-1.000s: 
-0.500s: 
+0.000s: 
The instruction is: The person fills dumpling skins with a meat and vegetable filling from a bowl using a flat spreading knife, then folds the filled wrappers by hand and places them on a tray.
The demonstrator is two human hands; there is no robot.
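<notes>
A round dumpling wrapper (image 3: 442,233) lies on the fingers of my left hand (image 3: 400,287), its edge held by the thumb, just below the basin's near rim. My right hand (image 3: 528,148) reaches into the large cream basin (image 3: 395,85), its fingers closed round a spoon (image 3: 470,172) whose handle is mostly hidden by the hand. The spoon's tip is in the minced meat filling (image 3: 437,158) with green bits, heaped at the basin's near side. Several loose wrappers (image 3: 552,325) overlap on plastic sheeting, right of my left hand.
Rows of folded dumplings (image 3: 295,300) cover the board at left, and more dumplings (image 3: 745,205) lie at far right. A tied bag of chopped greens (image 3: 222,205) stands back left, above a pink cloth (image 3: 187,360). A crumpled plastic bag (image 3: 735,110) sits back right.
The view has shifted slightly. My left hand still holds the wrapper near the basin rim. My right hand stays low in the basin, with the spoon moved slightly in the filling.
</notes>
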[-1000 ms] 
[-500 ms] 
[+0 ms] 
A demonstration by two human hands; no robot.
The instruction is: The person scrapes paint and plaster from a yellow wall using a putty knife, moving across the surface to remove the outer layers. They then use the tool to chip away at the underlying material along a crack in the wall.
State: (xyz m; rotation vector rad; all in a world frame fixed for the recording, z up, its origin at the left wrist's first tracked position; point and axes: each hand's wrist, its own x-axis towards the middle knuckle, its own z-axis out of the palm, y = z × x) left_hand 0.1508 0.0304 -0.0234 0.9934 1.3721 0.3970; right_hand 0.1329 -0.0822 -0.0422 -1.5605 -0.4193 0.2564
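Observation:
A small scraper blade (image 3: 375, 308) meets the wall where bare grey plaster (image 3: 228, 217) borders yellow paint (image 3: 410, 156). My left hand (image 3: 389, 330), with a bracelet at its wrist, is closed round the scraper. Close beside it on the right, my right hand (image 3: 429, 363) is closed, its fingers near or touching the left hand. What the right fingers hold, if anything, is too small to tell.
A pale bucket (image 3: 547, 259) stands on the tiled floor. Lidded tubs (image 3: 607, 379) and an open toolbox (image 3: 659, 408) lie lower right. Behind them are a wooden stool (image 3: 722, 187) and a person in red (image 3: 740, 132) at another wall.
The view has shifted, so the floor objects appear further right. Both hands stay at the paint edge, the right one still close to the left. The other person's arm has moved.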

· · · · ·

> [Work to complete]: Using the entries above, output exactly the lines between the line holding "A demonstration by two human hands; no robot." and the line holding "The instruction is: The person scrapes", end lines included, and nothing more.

> [Solved exercise]:
A demonstration by two human hands; no robot.
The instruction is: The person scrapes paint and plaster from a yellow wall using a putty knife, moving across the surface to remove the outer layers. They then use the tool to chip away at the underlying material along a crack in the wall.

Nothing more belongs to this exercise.